Primo Piano

Il lavoro (vero) non è assistenzialismo né clientelismo

di Salvo Ardizzone

È antica storia amara di questo stato patrigno usare il lavoro come assistenzialismo, troppo spesso a fini clientelari, non sapendo creare quello vero. Lo spunto per ribadirlo è dato dalla notizia che saranno assunti per due anni circa 12mila precari storici, ex lavoratori socialmente utili attualmente impiegati nelle scuole e che da aprile sarebbero rimasti disoccupati a seguito di uno dei vari “tagli”; una grana che Renzi non voleva trovarsi fra i piedi proprio ora che promette sfracelli.

Erano impiegati nella pulizia delle scuole e ora saranno utilizzati nelle piccole manutenzioni; ovviamente, visto che non hanno competenze, dovranno essere formati professionalmente con un costo di circa 300 ml per i due anni, che è circa l’importo del taglio a seguito del quale sarebbero stati mandati a spasso. Ha un senso? Ha un senso mentre Cottarelli (il Commissario alla spending review) stima in almeno 85mila gli esuberi nella Pubblica Amministrazione? Ma soprattutto ha un senso fingere di dar lavoro alla gente, tenendola sospesa per anni e anni tra la disoccupazione e un lavoro in genere di fame, che sa tanto di clientelismo?

Quello d’inventarsi assunzioni e ruoli per tamponare la disoccupazione che non si sa affrontare è un male antico d’uno stato inetto, incapace di creare lavoro vero, che concede sussidi sotto forma d’una finzione di lavoro che da un momento all’altro può levare.

Cominciò nel 1987, quando l’allora Ministro del Lavoro Formica, e il Segretario della Cisl Marini, pensarono che fosse logico (e assai più facile) alleviare le piaghe sociali inventandosi impieghi, invece che risolvere le storture che impedivano al lavoro di nascere. Allora non c’era l’Euro e i vincoli con l’Europa, e sembrava naturale coprire i disavanzi stampando Bot, e chi se ne importava di fabbricare un debito via via divenuto colossale, da scaricare sulle generazioni che sarebbero venute. Di ruoli se ne inventarono tanti e il bacino assistenziale divenne un mare; soprattutto al Sud si ovviò così all’incapacità di classi dirigenti che, in questo modo, si trovarono in mano uno strumento clientelare perfetto: da un canto veniva dato un simulacro di lavoro (che era un sussidio bello e buono), dall’altro chi lo riceveva rimaneva sotto ricatto perché non era definitivo.
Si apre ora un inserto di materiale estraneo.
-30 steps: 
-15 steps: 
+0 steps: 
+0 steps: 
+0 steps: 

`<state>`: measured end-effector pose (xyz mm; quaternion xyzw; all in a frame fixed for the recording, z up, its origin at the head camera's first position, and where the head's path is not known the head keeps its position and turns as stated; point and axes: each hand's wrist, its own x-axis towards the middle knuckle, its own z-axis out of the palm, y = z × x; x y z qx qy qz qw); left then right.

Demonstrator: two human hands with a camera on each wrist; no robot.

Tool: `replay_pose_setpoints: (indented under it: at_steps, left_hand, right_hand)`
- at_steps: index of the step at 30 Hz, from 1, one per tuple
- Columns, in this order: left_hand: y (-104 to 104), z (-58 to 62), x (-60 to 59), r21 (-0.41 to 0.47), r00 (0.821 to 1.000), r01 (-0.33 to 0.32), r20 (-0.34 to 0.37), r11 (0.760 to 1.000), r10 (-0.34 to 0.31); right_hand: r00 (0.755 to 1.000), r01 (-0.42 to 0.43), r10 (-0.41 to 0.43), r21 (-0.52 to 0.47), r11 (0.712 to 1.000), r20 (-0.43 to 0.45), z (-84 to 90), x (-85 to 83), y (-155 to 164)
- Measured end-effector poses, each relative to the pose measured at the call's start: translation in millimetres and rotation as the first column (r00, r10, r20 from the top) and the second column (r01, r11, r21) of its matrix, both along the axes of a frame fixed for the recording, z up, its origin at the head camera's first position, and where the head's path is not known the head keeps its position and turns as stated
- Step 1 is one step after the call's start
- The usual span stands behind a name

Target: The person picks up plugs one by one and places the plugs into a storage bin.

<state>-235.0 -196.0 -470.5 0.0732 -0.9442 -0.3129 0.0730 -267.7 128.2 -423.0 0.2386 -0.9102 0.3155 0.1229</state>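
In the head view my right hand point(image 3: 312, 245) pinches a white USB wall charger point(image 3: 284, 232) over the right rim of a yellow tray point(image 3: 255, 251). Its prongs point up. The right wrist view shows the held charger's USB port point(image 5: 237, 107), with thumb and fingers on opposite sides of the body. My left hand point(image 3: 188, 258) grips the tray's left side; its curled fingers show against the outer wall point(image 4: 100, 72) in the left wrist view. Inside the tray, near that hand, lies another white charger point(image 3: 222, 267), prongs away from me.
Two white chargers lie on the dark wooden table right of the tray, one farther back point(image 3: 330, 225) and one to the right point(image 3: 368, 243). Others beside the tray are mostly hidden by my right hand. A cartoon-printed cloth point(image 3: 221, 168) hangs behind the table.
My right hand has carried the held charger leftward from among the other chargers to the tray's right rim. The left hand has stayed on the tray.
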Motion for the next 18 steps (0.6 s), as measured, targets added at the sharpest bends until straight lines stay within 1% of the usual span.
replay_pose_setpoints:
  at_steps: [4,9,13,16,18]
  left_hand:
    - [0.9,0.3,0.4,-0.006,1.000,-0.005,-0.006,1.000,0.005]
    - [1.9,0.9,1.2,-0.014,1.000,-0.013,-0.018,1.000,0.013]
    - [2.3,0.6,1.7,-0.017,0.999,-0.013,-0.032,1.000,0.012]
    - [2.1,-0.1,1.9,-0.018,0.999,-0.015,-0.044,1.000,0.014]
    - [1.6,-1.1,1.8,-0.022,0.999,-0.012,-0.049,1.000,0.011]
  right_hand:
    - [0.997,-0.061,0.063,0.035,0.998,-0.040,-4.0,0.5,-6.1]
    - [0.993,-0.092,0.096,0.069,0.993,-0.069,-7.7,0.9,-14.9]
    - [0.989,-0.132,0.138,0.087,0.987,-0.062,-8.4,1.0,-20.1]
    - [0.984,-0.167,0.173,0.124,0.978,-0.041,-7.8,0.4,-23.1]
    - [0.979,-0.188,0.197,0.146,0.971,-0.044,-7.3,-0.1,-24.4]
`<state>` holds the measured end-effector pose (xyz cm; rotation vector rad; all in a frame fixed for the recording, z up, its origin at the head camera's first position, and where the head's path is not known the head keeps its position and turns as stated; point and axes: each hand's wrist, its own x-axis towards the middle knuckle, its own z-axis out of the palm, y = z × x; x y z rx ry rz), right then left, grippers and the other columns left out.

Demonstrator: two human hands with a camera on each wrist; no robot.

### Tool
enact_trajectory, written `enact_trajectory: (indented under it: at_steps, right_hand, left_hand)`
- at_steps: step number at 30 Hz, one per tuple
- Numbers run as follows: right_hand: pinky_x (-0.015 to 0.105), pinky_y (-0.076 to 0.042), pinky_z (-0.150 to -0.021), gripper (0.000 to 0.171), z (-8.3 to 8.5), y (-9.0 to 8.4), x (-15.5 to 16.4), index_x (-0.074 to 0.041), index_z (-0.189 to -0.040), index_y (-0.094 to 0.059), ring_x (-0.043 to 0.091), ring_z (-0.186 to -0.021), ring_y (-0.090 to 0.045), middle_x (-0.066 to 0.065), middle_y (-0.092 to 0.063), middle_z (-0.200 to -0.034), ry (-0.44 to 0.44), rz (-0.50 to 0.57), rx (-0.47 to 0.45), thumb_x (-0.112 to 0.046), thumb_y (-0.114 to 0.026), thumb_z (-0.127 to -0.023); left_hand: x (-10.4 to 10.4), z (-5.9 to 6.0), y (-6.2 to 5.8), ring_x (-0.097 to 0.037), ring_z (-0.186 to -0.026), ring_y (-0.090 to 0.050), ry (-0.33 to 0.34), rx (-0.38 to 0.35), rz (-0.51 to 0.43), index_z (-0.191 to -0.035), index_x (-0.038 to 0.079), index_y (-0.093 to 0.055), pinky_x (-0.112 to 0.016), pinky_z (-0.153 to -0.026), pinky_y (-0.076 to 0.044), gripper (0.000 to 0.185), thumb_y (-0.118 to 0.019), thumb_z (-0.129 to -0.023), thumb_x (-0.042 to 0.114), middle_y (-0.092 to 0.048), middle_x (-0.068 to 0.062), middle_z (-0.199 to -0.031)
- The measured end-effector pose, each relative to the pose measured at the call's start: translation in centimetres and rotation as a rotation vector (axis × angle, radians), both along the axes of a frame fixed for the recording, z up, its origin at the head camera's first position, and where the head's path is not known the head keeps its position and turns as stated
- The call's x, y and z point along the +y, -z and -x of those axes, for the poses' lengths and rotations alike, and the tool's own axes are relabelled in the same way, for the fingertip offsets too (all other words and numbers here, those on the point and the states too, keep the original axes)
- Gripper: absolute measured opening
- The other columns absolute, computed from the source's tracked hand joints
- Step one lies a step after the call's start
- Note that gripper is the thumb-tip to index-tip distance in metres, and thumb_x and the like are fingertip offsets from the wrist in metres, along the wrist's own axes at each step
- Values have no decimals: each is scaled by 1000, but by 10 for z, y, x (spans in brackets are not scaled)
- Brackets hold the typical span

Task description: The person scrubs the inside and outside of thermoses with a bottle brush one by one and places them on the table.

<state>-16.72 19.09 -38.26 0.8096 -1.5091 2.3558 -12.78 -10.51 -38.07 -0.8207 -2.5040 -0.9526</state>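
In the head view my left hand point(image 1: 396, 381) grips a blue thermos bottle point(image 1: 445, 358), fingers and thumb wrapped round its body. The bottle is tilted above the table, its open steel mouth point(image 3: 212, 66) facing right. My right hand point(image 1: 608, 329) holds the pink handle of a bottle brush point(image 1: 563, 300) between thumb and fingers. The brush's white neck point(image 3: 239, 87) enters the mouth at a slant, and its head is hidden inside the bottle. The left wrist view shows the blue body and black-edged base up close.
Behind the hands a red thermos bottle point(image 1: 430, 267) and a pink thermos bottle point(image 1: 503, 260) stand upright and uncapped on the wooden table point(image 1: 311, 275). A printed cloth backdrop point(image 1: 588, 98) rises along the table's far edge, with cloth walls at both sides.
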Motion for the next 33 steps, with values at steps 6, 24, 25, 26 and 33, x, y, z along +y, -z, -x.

Nel 2001, secondo l’Inps erano già divenuti 125mila, impiegati nei ruoli più disparati: in Calabria c’erano 11mila forestali (a fronte del record insuperato degli incendi); in Sicilia 28mila e così via. Ma di utile quei lavori avevano troppo spesso ben poco: in Campania, durante l’emergenza rifiuti, ne furono assunti 2.361! in 34 lavoravano in un call center dove arrivava una telefonata a testa a settimana! Sette anni fa, il Comune di Palermo assunse 110 autisti senza patente! (Che c’è di strano? L’avrebbero presa dopo). Di esempi così se ne potrebbero riempire libri, e c’è chi l’ha fatto.

Rappresentano il colossale fallimento di una intera classe dirigente e direi di quella società che, direttamente o indirettamente, l’ha espressa e in qualche modo accettata. Intendiamoci: i sussidi vanno benissimo quando si tratta di tamponare situazioni di disagio, emergenze, sono interventi doverosi in una società civile; ma questo è altro, anche solo pensare che possano strutturalmente e a tempo indefinito costituire la risposta alla domanda di lavoro è folle. Di più, è distruzione di ricchezza che ricade e ricadrà su tutti.

La classe dirigente (non è solo politica, ci sono dentro in troppi) che percorre una simile via per lei infinitamente più comoda, è doppiamente colpevole: fallisce nel suo ruolo primario d’assicurare le condizioni perché sorga lavoro; umilia e mantiene “sotto scopa” chi quel sussidio riceve. Ma colpevole è pure la società che, in un modo o nell’altro, s’adatta e s’adagia in tale situazione senza ribellarsi, pensando che, tutto sommato, il poco sia meglio del niente perché niente è alla fine quello che raccoglierà.